DIRECTIONS:
In exact form, set down only those lines of the material that run from its first line to the line with "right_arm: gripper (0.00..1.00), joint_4", inclusive.

AVAILABLE DATA:
******

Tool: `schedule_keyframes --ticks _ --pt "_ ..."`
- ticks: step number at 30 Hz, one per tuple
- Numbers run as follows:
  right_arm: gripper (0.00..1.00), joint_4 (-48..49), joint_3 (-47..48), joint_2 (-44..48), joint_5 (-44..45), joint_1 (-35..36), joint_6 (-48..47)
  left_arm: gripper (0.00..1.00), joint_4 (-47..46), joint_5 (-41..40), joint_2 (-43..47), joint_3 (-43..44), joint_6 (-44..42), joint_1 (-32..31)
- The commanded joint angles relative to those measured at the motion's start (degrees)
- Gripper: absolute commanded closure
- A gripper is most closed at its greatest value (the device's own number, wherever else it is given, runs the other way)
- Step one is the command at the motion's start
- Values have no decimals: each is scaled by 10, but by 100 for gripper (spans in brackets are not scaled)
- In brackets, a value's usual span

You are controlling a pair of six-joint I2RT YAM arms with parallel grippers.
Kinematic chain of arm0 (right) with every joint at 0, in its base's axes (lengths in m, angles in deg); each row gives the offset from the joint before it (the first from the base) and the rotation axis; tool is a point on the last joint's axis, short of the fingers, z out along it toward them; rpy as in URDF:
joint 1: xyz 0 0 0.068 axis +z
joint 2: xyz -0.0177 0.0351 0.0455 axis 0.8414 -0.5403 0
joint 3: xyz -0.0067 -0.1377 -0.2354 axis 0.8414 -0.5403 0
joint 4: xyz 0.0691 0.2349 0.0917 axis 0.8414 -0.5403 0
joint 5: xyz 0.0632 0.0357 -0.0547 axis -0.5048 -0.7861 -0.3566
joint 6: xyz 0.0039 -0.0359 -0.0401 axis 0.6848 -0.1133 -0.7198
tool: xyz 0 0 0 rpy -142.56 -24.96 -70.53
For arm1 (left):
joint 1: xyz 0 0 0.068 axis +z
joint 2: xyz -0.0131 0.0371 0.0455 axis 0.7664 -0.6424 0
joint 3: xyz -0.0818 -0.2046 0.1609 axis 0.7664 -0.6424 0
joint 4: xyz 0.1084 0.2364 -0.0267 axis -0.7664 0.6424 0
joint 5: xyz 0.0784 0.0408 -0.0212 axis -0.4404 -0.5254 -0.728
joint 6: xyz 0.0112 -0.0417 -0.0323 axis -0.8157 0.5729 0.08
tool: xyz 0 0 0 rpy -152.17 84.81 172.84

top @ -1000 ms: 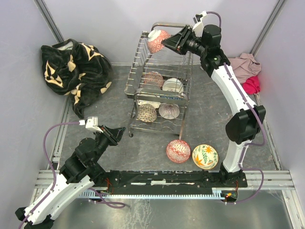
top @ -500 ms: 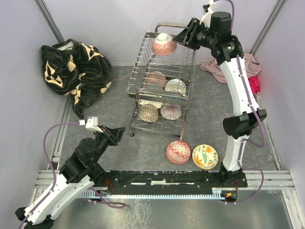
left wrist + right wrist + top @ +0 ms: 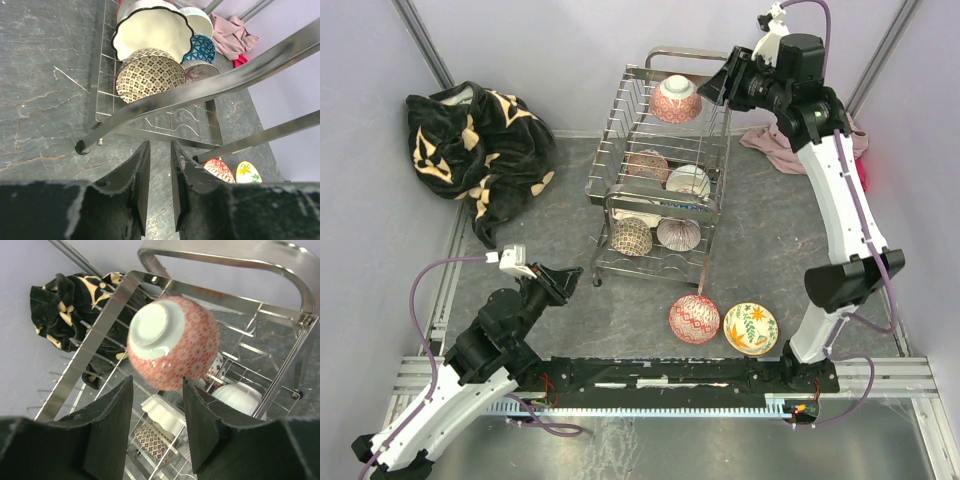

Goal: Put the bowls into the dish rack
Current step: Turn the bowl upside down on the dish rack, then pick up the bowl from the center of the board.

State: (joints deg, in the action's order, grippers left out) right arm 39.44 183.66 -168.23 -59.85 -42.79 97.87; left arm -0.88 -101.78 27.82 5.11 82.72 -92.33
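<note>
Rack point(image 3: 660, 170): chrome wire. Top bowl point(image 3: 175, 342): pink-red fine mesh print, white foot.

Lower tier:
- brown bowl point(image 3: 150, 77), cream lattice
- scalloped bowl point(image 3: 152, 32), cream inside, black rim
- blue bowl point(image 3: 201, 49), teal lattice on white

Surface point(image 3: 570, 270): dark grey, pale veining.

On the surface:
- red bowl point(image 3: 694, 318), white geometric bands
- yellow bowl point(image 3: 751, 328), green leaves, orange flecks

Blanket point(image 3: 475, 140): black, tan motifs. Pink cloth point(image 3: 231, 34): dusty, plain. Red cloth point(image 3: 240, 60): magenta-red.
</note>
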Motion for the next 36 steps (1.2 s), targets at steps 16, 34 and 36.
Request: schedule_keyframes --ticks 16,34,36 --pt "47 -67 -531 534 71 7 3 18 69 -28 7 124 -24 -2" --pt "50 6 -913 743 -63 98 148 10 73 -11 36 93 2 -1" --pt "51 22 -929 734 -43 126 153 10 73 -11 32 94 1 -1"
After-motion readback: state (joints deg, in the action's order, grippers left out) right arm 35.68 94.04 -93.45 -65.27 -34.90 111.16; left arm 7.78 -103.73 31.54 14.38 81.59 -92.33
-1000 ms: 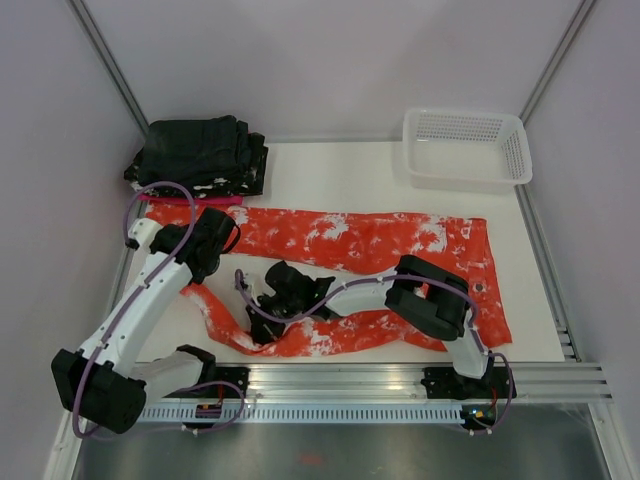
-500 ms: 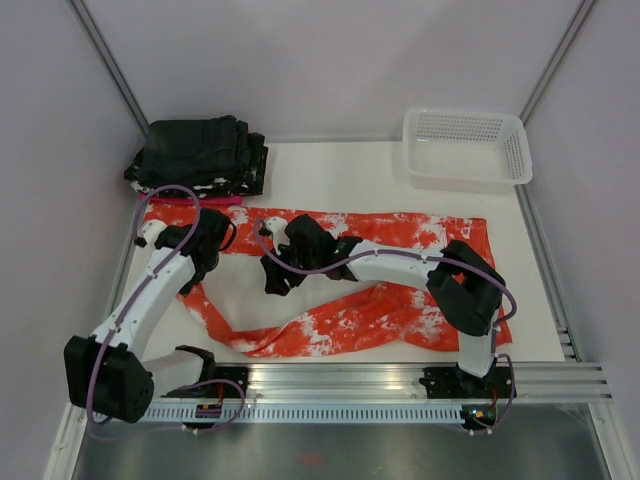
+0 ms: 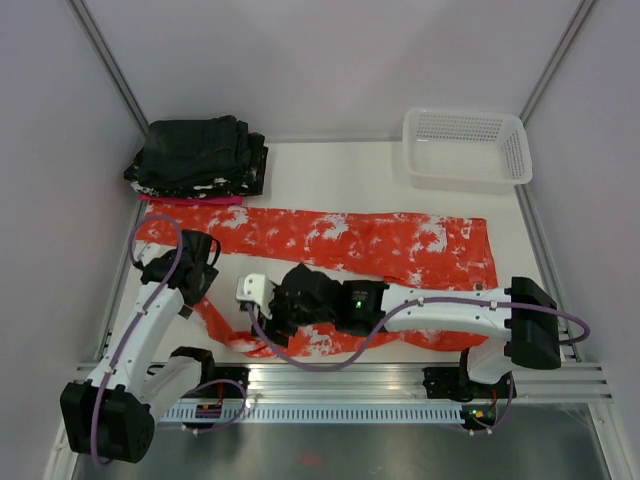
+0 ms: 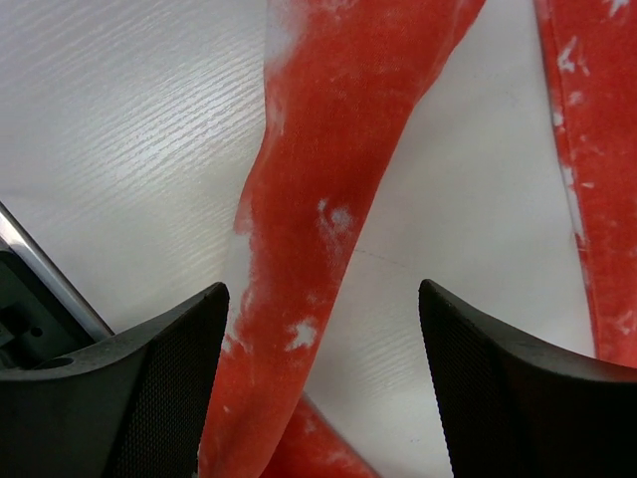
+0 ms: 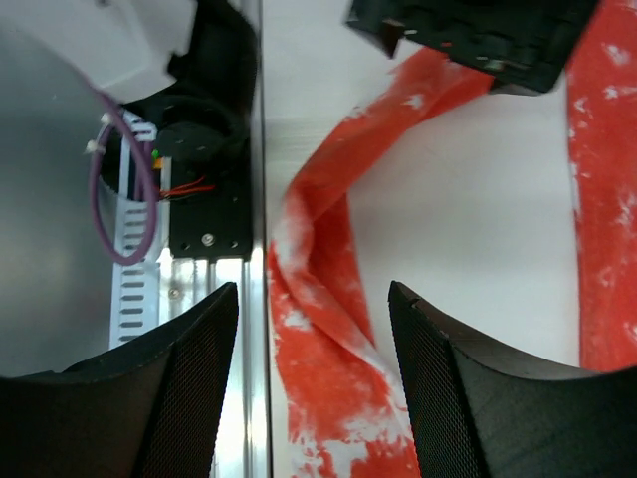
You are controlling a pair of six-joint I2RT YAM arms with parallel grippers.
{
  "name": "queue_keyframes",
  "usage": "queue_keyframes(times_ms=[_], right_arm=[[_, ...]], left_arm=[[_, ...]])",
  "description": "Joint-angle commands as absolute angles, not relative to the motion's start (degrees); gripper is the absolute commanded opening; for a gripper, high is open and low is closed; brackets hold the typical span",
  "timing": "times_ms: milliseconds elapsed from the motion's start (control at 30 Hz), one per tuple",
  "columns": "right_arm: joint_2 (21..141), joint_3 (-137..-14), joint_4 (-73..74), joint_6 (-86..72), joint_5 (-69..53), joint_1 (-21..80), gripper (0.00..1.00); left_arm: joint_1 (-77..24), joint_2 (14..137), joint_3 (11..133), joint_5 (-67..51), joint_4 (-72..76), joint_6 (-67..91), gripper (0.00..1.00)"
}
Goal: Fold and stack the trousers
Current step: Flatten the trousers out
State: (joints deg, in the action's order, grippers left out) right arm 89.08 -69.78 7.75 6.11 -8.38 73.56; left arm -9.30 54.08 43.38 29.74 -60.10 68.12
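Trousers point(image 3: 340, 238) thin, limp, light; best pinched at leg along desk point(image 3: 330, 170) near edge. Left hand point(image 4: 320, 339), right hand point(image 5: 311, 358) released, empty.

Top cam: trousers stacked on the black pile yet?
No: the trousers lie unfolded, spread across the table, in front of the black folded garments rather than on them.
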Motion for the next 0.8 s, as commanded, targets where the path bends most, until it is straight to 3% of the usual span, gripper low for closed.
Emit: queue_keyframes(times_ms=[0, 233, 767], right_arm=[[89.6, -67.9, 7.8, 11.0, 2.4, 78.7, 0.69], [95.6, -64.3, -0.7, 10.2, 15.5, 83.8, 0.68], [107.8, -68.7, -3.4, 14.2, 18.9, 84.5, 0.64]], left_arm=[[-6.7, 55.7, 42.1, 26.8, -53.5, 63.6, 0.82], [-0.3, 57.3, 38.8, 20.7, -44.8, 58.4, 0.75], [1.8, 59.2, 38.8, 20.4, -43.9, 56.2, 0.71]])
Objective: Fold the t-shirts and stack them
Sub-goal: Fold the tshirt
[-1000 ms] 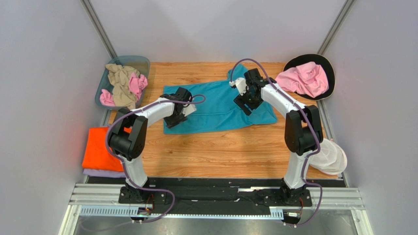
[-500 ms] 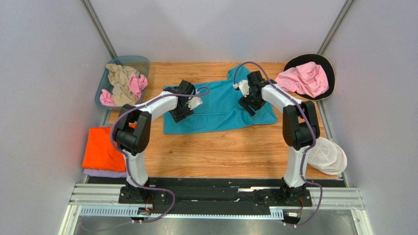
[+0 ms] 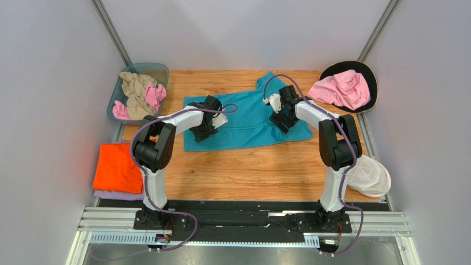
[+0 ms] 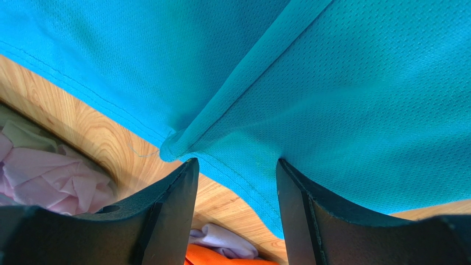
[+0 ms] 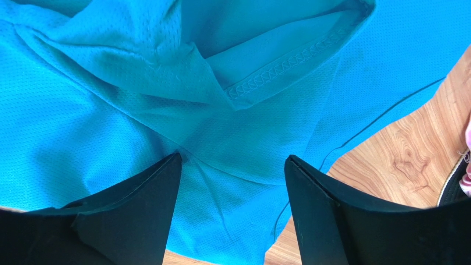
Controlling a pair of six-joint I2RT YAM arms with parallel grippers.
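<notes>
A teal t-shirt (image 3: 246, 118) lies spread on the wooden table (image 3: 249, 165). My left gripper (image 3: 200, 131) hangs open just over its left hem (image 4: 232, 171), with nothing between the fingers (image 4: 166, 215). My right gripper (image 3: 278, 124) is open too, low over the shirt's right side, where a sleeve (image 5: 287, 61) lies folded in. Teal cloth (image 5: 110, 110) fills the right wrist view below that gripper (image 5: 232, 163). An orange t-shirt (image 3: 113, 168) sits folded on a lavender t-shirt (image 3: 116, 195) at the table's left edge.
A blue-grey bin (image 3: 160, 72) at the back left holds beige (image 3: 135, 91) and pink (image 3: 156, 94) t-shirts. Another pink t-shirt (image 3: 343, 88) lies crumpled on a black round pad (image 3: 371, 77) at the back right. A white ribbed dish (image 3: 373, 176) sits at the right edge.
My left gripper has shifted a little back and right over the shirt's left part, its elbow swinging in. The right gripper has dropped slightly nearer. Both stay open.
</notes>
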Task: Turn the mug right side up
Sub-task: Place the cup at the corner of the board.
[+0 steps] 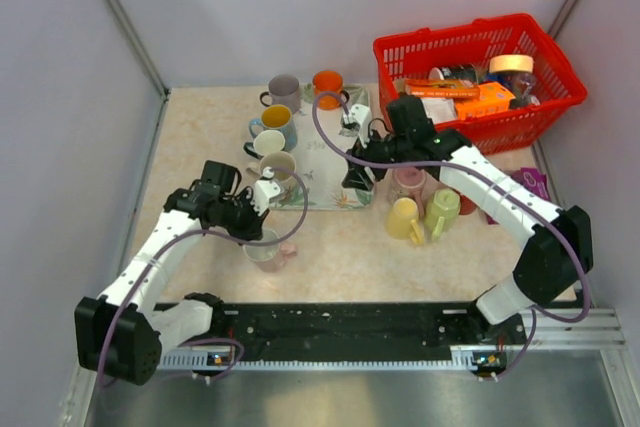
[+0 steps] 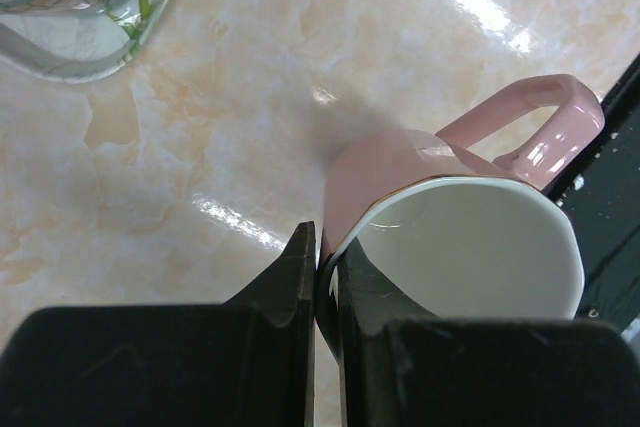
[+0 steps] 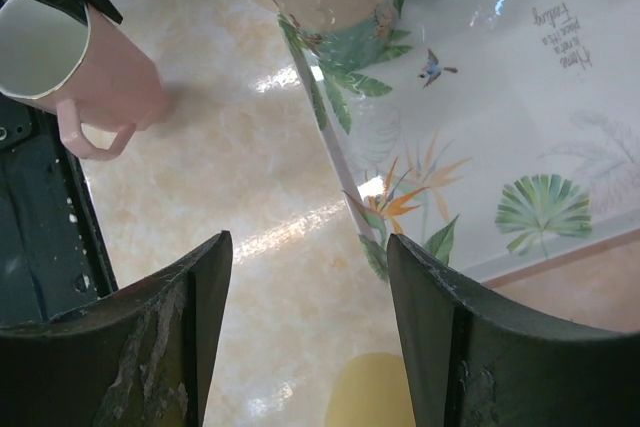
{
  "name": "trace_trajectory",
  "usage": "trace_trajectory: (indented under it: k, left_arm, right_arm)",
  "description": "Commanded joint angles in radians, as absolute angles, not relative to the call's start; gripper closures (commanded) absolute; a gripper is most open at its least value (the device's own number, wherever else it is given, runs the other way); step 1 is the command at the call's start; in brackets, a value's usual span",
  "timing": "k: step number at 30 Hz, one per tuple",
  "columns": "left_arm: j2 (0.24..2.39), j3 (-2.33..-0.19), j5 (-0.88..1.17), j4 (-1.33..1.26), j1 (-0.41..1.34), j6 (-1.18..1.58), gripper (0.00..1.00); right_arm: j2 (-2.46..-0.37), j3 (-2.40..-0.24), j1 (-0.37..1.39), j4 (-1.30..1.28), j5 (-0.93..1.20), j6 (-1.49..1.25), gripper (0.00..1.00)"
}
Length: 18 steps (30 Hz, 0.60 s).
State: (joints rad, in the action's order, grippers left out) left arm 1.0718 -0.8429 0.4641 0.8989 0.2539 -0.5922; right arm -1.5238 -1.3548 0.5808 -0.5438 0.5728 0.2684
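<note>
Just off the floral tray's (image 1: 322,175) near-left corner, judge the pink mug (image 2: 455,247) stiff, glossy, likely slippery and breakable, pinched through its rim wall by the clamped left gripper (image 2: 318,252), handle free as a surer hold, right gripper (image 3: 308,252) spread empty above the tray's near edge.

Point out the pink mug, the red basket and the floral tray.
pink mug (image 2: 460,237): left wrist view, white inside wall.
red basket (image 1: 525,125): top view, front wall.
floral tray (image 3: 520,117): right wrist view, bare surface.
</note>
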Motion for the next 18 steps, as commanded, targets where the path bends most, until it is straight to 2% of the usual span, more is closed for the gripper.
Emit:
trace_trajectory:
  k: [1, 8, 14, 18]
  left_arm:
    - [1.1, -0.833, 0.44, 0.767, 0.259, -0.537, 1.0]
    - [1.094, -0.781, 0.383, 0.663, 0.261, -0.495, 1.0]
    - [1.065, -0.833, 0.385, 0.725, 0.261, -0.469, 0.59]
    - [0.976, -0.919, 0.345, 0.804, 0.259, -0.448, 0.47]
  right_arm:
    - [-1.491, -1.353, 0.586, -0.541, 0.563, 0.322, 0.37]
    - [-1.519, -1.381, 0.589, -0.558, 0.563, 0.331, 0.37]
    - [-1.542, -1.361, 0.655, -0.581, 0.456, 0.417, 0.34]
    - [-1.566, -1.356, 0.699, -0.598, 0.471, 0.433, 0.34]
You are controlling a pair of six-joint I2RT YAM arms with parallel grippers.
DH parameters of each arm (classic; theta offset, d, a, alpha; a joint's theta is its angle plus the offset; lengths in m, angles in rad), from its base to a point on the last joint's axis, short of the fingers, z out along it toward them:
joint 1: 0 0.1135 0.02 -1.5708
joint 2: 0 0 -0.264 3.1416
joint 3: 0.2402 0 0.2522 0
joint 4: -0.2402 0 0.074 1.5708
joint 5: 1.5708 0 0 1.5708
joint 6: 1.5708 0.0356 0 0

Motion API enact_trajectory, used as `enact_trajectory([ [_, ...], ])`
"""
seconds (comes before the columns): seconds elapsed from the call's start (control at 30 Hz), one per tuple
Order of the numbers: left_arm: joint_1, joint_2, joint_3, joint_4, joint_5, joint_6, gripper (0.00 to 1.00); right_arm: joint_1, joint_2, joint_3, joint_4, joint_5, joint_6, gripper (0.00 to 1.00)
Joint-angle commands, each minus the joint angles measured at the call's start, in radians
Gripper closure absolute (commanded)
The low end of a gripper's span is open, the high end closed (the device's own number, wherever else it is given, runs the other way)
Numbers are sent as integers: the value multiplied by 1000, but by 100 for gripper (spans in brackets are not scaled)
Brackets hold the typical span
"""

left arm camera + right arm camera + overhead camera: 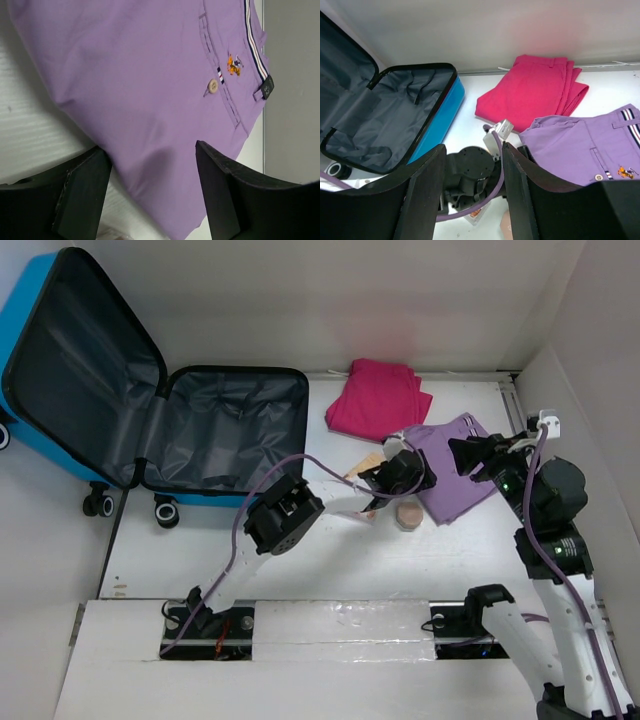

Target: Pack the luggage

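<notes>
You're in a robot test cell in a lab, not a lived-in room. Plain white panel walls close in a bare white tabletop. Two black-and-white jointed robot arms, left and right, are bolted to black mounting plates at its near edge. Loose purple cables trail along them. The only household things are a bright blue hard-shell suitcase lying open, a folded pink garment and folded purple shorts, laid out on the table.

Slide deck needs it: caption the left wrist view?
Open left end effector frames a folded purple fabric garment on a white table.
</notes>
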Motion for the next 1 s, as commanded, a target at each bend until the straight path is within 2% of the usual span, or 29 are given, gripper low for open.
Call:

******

FINAL ANSWER:
Tool: `schedule_keyframes --ticks _ --pt "_ ..."`
- ticks: step number at 30 Hz, one per tuple
- Numbers run as follows:
  right_arm: gripper (0.00..1.00), joint_4 (-48..49), joint_3 (-47..48), joint_2 (-44..48), joint_5 (-44..45), joint_1 (-35..36), joint_6 (-48..47)

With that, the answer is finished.